Task requirements:
Both the line with "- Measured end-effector" and the line with "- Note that" in the records below must appear in the output, along with every line between them, exactly and with nothing added.

Records supplied:
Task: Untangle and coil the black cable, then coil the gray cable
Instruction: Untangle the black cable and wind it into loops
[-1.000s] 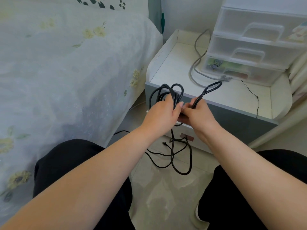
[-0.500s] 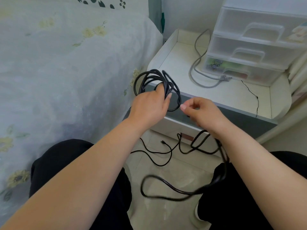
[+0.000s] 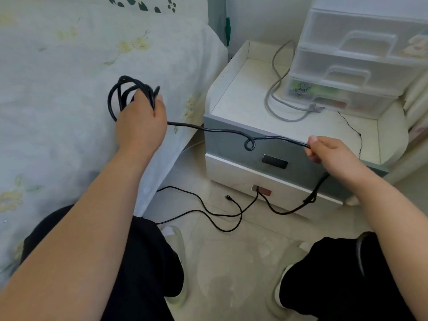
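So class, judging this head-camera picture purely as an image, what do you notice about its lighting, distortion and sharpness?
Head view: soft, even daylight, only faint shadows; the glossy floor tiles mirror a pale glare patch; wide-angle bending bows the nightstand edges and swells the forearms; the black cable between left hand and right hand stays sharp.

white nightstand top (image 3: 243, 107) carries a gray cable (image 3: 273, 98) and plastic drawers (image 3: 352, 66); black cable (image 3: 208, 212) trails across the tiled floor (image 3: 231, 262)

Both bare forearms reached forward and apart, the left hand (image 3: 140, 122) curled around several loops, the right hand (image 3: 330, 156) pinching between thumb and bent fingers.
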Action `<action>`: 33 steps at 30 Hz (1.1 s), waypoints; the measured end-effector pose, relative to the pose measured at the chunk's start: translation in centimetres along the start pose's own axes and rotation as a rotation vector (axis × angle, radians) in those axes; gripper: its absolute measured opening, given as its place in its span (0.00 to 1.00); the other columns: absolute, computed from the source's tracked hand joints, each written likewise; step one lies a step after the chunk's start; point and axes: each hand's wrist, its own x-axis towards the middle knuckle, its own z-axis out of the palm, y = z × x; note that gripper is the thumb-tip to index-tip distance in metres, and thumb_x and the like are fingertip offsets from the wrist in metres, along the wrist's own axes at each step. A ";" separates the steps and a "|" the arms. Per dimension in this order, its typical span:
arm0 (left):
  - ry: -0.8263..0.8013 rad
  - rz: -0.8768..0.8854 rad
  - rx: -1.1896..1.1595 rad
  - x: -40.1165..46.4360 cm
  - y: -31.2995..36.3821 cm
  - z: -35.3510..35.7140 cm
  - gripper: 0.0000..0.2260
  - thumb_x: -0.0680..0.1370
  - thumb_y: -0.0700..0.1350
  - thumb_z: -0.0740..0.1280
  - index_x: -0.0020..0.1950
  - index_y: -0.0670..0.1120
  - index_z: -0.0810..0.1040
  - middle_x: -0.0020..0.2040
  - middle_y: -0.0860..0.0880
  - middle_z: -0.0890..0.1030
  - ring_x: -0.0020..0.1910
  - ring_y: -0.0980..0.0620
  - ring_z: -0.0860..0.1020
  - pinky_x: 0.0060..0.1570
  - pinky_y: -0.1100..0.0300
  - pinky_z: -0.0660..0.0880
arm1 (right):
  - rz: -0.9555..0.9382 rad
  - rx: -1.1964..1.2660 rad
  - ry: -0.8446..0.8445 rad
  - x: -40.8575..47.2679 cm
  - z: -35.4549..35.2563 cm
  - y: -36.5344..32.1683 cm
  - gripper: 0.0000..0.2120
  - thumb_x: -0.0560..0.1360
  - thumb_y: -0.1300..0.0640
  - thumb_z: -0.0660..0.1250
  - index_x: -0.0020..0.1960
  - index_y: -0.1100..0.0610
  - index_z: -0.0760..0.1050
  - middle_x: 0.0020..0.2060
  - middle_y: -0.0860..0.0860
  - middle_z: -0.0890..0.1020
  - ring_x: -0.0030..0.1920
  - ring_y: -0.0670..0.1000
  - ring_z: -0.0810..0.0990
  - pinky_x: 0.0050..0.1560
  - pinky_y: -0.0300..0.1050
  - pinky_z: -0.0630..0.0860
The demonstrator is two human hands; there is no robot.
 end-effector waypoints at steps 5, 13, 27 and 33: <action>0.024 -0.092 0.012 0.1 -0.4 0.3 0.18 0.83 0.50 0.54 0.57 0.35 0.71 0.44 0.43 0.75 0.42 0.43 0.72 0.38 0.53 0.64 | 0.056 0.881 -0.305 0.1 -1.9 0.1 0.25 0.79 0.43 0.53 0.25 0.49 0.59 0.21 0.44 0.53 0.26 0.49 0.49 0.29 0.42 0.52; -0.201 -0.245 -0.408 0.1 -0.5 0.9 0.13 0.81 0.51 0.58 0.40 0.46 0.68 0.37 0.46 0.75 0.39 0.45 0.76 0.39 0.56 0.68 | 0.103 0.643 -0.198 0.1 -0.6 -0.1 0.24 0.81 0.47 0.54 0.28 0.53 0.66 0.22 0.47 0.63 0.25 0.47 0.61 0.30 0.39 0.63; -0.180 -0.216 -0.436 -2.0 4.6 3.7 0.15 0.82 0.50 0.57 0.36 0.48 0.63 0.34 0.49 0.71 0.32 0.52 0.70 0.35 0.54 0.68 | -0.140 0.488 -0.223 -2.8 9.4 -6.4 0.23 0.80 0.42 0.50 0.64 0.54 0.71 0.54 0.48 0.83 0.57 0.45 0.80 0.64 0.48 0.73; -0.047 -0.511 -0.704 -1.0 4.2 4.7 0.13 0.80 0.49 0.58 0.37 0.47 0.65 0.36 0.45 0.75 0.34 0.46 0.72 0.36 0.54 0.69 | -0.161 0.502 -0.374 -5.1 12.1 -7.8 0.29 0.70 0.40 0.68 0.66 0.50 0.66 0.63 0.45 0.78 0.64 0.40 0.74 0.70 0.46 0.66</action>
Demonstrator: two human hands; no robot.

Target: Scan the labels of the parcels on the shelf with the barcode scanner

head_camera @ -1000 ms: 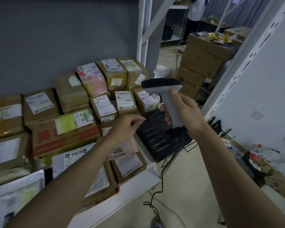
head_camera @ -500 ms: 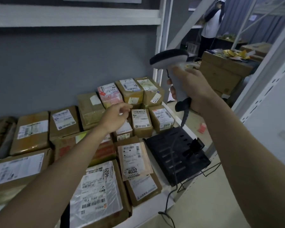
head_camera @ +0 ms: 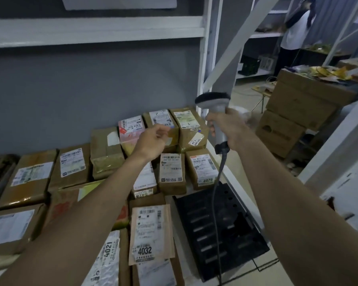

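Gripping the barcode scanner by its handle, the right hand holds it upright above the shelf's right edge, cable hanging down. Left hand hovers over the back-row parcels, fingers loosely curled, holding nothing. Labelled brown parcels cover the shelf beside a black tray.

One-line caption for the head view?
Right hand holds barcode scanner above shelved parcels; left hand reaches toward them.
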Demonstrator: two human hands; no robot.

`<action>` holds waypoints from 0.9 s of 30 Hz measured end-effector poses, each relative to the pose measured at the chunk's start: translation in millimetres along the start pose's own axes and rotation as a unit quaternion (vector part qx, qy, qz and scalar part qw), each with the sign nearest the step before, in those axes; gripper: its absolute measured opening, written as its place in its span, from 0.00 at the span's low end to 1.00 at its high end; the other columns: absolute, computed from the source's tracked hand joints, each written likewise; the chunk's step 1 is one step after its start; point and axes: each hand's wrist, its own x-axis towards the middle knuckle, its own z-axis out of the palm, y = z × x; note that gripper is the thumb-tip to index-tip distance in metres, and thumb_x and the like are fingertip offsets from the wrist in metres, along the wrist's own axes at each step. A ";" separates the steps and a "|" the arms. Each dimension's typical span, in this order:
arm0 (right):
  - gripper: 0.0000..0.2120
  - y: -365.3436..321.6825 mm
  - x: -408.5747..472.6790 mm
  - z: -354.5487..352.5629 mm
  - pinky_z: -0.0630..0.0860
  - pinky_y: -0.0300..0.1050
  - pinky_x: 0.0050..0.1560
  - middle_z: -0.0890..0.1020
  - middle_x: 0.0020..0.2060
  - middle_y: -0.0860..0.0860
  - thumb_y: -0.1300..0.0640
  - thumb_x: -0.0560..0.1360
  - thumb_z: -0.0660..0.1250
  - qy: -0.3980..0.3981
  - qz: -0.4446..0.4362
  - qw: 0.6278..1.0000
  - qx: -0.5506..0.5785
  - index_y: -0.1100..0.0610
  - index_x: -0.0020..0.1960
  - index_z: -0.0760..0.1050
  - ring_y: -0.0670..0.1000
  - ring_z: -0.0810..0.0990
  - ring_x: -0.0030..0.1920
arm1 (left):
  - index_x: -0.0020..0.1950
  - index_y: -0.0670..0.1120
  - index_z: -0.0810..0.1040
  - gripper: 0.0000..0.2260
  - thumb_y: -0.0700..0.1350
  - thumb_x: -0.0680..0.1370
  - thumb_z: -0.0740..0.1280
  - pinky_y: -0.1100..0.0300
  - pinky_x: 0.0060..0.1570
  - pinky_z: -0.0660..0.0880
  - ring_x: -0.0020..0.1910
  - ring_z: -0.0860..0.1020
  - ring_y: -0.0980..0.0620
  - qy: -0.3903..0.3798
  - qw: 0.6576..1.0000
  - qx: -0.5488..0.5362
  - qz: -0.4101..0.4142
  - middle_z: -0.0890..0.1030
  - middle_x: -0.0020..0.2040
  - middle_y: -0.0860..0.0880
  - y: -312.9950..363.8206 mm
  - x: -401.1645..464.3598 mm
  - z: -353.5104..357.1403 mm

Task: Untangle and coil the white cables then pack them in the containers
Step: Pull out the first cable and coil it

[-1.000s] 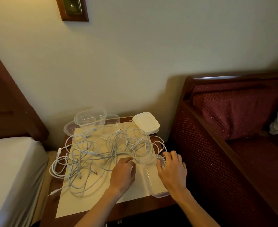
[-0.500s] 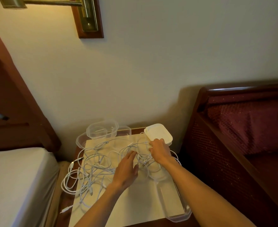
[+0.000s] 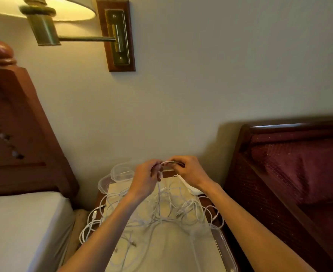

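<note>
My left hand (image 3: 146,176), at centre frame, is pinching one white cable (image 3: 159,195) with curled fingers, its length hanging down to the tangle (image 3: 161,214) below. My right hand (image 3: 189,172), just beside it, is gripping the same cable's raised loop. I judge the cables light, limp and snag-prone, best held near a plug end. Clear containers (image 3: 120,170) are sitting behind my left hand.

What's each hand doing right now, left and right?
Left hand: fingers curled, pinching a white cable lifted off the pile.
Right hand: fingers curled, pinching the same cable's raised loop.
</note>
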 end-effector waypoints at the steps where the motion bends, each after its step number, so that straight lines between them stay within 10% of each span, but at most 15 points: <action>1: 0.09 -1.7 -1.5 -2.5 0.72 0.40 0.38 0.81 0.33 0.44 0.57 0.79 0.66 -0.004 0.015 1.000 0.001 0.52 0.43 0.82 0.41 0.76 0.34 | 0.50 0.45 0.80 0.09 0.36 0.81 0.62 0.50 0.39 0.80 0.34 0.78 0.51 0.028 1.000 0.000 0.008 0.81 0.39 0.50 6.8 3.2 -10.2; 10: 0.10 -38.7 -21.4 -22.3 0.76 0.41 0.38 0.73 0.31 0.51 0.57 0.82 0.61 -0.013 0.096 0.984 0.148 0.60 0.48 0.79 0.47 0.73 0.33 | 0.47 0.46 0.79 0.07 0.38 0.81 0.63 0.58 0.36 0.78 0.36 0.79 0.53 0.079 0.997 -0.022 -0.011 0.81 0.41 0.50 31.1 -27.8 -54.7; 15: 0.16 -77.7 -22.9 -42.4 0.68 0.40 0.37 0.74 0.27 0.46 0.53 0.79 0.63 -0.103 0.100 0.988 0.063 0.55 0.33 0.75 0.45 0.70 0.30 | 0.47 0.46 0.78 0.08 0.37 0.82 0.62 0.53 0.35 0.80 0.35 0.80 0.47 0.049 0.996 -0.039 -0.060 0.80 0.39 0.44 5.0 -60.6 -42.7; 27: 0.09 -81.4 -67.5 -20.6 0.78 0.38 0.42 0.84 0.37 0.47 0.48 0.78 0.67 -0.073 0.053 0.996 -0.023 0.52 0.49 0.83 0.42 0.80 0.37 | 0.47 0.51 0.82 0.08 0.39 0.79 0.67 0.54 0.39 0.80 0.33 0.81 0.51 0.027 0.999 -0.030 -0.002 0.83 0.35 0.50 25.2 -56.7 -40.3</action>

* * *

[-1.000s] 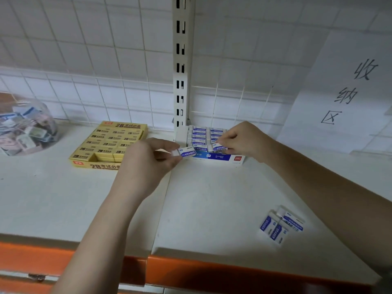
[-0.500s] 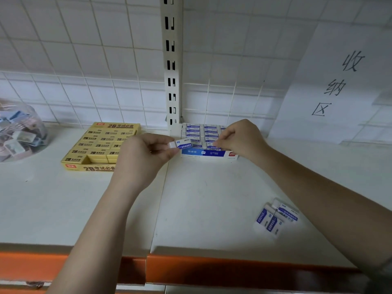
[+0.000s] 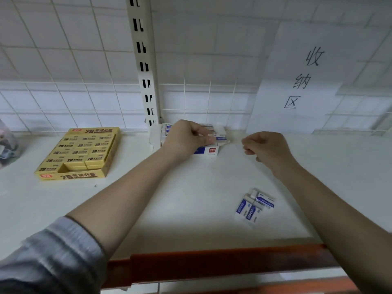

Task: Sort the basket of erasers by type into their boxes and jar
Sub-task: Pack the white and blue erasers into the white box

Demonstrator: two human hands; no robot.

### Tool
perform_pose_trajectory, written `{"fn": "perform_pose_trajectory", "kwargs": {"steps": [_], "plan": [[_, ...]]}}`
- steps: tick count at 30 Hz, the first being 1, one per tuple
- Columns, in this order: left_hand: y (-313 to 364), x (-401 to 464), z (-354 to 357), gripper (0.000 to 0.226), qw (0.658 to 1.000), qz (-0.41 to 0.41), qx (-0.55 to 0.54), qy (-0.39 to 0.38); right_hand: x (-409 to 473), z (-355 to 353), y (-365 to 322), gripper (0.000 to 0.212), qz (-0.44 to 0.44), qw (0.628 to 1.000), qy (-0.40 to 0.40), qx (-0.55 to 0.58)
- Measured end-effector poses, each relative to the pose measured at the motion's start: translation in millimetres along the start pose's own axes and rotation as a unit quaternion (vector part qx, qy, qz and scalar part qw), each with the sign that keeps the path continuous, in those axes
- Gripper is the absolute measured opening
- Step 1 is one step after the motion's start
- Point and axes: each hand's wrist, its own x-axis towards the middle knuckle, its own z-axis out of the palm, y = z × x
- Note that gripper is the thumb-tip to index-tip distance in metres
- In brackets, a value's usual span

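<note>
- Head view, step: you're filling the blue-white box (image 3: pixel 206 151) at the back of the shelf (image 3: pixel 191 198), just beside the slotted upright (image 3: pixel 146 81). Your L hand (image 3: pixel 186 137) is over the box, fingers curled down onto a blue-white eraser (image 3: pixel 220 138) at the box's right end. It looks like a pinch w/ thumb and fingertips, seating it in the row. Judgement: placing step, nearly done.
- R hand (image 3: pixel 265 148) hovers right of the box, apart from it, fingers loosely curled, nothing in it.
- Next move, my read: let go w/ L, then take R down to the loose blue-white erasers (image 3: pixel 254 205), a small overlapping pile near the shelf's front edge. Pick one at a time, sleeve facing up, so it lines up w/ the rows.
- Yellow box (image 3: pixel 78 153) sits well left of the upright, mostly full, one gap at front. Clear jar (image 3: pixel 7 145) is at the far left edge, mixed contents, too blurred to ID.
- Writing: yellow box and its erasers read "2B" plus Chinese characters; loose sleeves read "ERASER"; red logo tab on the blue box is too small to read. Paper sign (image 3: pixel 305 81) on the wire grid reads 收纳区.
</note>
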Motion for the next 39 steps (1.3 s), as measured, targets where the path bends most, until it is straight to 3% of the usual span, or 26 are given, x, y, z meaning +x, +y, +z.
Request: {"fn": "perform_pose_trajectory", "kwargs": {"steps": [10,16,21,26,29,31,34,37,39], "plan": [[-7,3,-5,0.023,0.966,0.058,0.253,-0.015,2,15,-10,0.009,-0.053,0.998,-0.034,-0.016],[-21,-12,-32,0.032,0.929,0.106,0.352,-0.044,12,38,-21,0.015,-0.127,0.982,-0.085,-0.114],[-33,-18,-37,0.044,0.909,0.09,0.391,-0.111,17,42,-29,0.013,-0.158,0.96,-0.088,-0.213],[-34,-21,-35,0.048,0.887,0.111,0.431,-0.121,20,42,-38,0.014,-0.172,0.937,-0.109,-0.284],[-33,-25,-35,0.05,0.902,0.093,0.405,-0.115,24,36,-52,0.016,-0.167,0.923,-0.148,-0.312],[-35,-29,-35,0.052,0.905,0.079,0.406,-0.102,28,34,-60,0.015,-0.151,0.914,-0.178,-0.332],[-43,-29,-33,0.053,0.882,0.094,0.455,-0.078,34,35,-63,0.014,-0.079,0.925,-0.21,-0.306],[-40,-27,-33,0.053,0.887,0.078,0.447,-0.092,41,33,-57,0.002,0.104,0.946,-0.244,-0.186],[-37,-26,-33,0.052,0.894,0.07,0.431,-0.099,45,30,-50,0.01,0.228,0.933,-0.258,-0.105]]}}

Written solution:
- Measured end-effector poses, each relative to the pose measured at the motion's start: translation in millimetres along the start pose's own axes and rotation as a unit quaternion (vector part qx, qy, qz and scalar part qw), each with the sign that keeps the path continuous, in those axes
- Gripper is the absolute measured opening
- Step 1 is one step after the motion's start
- Point and axes: each hand's wrist, its own x-axis towards the middle knuckle, its own z-axis out of the palm, y = z × x
- Note that gripper is the thumb-tip to index-tip distance in metres

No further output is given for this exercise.